* _TO DO_:
Say how many of the lines below hold "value", writing the number and nothing more.

# # # # #

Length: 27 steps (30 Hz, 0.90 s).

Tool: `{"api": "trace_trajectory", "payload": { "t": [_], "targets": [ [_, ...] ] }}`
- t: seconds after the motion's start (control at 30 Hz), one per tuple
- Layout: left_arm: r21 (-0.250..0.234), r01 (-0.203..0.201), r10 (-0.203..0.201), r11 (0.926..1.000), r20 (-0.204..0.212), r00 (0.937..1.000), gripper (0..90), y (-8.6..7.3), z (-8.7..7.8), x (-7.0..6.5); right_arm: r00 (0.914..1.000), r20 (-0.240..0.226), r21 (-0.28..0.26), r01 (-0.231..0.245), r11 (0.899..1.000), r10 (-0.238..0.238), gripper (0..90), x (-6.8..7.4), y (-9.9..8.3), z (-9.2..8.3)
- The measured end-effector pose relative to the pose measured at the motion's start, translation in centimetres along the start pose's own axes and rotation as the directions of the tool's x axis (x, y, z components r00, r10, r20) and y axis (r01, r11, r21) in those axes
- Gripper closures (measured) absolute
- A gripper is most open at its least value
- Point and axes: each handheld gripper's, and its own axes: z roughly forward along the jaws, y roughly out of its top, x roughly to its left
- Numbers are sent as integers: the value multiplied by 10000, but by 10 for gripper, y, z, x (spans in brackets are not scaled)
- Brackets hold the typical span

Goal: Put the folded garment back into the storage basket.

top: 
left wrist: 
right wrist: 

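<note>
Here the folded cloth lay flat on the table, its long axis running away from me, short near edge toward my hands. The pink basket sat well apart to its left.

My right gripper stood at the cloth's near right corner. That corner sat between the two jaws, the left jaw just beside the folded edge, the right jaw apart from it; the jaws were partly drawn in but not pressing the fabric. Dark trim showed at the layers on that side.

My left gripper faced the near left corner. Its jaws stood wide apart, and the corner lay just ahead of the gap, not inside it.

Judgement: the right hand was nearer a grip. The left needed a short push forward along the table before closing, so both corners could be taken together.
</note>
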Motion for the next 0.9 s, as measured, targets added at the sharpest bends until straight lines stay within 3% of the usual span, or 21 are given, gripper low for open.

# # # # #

* _ANSWER TO THIS TASK_:
2